The doctor and Dr. Jeremy Tate, his colleague and the chief of staff of the hospital on the other side of the mountains in Brevard, North Carolina, had done the autopsy on the remains of the pet personally, searching for any clues as to what happened, but found little other than some small hypodermic punctures in his arms. The only thing that showed up in the blood chemistry work-ups was a high level of testosterone and somatotropin, or human growth hormone, along with high concentrations of steroids. Someone must have injected him with the substances, but who? And to what purpose? Dr. Tate, a human whose only sister was mated with a wolf in the pack, had offered the full services of his hospital’s laboratories, but so far, nothing more had been discovered. Nothing else significant showed up, and they were left with a puzzling and tragic mystery.

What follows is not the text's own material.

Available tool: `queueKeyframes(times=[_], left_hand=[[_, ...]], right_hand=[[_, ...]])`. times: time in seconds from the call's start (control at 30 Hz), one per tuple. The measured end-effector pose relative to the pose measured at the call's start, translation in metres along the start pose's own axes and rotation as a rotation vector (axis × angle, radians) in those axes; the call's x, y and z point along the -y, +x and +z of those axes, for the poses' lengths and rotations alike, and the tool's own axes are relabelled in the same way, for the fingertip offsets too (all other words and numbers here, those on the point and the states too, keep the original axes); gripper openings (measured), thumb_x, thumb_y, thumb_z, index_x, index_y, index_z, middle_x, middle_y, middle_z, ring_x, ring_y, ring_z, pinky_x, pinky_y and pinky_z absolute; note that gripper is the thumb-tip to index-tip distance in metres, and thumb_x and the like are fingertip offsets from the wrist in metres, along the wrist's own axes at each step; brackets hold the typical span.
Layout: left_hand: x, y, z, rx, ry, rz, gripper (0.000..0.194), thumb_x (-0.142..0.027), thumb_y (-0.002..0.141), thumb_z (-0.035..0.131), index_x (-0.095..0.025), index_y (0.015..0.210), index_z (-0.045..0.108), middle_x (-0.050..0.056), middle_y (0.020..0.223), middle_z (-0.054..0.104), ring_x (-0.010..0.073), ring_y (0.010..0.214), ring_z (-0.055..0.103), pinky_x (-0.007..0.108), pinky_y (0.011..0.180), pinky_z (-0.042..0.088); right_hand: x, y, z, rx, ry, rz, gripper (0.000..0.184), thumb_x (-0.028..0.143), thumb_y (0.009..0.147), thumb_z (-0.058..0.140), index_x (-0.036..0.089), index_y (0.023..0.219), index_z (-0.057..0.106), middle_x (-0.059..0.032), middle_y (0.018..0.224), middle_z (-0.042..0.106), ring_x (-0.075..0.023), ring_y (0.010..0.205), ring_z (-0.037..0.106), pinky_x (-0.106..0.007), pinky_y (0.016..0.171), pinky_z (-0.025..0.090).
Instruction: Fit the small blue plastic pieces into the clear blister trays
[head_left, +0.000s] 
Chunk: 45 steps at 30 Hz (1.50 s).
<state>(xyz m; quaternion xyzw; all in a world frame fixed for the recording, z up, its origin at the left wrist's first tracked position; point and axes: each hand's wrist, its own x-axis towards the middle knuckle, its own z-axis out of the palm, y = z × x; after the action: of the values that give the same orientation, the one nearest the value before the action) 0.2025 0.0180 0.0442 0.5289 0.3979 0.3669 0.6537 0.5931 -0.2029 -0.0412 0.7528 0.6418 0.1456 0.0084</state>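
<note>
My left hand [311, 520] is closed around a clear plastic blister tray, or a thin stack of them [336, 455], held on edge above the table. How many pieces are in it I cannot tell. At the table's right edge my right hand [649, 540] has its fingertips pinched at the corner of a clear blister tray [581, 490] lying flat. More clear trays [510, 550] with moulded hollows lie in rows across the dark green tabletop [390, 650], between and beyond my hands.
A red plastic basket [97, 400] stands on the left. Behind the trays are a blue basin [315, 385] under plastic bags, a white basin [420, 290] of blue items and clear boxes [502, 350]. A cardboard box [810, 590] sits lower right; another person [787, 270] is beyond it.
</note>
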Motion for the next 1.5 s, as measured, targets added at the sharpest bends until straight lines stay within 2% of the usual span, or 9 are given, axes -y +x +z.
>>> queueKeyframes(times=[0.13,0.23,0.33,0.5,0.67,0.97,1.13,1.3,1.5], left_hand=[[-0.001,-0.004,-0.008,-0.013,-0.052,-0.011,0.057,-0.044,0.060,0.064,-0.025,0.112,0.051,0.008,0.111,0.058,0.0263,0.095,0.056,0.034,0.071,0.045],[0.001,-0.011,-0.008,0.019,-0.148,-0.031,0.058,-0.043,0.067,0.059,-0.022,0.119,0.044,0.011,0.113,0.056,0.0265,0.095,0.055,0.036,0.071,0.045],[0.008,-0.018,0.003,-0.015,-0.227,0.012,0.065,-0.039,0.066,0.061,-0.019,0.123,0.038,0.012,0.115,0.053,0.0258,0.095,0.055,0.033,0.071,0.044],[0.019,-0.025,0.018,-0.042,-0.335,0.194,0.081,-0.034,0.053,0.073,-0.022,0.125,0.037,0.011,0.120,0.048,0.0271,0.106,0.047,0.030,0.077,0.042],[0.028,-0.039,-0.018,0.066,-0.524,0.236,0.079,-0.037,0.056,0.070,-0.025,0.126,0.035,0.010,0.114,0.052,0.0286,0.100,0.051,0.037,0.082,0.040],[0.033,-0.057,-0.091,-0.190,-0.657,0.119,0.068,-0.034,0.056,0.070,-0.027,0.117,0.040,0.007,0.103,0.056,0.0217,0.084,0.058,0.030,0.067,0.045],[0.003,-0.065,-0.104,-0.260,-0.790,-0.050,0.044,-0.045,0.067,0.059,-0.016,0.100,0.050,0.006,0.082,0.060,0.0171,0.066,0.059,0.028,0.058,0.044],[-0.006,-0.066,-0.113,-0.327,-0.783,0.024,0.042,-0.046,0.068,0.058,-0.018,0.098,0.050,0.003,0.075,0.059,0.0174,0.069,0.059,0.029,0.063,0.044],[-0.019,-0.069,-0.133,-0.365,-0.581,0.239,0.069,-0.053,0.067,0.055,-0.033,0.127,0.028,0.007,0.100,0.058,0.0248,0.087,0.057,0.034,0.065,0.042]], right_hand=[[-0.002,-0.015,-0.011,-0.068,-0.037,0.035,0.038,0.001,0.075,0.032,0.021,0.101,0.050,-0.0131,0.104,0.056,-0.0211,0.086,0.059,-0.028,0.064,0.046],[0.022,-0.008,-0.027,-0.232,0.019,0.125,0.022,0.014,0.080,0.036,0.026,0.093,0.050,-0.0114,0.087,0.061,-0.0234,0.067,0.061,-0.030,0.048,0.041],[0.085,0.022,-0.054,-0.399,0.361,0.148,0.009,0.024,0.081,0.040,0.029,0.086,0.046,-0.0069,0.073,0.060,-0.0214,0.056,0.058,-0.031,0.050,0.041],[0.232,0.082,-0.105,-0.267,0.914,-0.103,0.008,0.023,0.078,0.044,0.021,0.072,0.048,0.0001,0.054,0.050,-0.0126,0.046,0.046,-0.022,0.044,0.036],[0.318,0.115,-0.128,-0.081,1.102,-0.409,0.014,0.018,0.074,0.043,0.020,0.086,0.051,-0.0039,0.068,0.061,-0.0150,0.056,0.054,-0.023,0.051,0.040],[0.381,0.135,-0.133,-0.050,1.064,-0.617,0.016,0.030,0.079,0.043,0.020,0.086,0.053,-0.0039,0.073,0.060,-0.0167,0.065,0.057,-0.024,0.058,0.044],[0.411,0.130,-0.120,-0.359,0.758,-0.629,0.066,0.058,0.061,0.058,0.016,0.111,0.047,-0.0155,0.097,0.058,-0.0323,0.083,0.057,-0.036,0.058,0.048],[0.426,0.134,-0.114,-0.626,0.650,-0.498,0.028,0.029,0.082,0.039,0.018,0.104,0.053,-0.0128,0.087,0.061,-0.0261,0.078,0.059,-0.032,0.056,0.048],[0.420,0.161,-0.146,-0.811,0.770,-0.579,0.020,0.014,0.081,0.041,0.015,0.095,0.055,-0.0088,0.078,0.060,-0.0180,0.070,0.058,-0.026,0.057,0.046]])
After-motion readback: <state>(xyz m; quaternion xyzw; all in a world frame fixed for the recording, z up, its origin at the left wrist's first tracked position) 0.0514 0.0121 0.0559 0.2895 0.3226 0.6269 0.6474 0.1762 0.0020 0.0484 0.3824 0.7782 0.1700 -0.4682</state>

Since then, three other pets had gone missing, and two of them had made subsequent horrific attacks on the public. When the wolves hunted them down, they, like the first pet, had fought viciously, and been killed. Though autopsies had been performed, with similar findings, the wolves were no closer to solving the mystery and great unease and unrest had seized the entire pack.
The latest pets to go missing were a young mannamed Tommy, from Gavin’s own branch. He had been on loan to the North Carolina branch when he’d gone missing, along with his fiancée, another pet from the North Carolina pack. Tommy had been living in the Mountainwood lodge while they were still assimilating the captured Hunters into the pack. He’d been helping with construction and had found his mate there among the pets of the pack, a young female pet named Melinda. The young couple had a strong love match, and had both gone missing after a trip down the mountain to do some shopping for their impending mating ceremony. No trace of Melinda had been found. Tommy, however, had surfaced in a killing spree that left a trail of dead in his wake. For reasons they had yet to fathom, he evaded capture and left the area, traveling southward, and ending up on the Gulf coast of Florida. The wolves had tracked him there, and hoping to capture him alive, Gavin had joined the hunt.